The logic is simple: if a user is opening a downloaded document, working with an application or clicking on a web page because they need to get their work done, then why not isolate those high-risk activities in a completely isolated, controlled environment? This gives CISOs the ability to trust end users because the safety net they need is in place. They can click with confidence.

We’re only human

As the ‘80s band, Human League, sang, “we’re only human…born to make mistakes.” Cybersecurity obviously needs to improve, and there are smarter ways to deliver protection and take the human aspect out of the equation. I mean, seriously, enough is enough.  

Application isolation offers a profound solution. Today’s patient-zero, detect-to-protect approach still allows for vulnerabilities. Just to be clear, cybercriminals still haven’t been locked out. They are still having tremendous success.
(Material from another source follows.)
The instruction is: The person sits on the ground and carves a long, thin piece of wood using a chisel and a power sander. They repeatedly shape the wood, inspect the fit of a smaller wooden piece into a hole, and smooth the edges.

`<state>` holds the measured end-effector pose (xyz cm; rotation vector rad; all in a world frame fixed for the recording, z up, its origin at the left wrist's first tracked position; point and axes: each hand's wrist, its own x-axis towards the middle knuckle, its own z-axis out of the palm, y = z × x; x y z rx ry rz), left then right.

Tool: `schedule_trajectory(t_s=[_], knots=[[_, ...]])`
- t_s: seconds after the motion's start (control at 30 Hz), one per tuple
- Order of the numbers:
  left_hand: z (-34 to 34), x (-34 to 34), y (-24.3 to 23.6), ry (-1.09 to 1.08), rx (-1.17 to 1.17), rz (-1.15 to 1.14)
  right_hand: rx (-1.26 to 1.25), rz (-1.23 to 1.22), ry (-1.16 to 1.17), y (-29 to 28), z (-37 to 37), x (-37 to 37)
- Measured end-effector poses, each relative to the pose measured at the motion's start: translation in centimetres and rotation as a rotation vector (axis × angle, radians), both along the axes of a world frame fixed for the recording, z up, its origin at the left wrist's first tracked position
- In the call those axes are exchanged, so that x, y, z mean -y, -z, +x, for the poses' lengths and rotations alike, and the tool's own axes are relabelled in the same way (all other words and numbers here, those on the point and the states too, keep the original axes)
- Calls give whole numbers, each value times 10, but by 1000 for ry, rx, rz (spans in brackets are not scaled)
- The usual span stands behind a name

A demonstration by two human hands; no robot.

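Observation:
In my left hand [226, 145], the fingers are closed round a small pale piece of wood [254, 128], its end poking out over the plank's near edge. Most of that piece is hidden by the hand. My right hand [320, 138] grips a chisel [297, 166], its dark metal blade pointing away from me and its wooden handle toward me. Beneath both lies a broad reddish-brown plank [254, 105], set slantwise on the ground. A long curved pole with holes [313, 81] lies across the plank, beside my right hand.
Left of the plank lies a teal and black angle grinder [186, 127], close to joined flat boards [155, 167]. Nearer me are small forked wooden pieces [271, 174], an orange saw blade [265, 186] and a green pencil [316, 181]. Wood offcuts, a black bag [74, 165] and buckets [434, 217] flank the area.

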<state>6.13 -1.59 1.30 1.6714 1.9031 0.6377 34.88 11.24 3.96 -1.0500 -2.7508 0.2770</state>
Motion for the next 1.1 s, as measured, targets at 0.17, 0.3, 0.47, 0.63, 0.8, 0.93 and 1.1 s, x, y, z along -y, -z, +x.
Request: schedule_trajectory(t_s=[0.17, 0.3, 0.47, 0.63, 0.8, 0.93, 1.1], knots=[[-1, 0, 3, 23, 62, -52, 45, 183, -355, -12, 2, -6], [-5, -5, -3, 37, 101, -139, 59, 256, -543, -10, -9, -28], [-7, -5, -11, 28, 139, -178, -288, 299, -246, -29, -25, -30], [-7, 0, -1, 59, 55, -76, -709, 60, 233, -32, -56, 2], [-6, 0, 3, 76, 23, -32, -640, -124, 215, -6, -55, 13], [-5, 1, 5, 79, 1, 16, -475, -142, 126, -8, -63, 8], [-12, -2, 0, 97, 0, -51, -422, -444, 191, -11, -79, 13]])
As long as exploiting end users remains profitable, hackers will continue seeking to pound away at earnest employees, who are only human.

Today the hackers are winning, but it doesn’t have to be that way. While organizations waste time and money educating employees, trying to break habits that are based on human nature, the bad guys keep getting through. Businesses that are using application isolation are finding they no longer pin their hopes on solutions that work only after a breach has been detected.

This allows end users to click with confidence, can restore productivity, and even allow for innovation because end user prohibition is no longer a security strategy. Instead, employees can focus on getting work done without worry.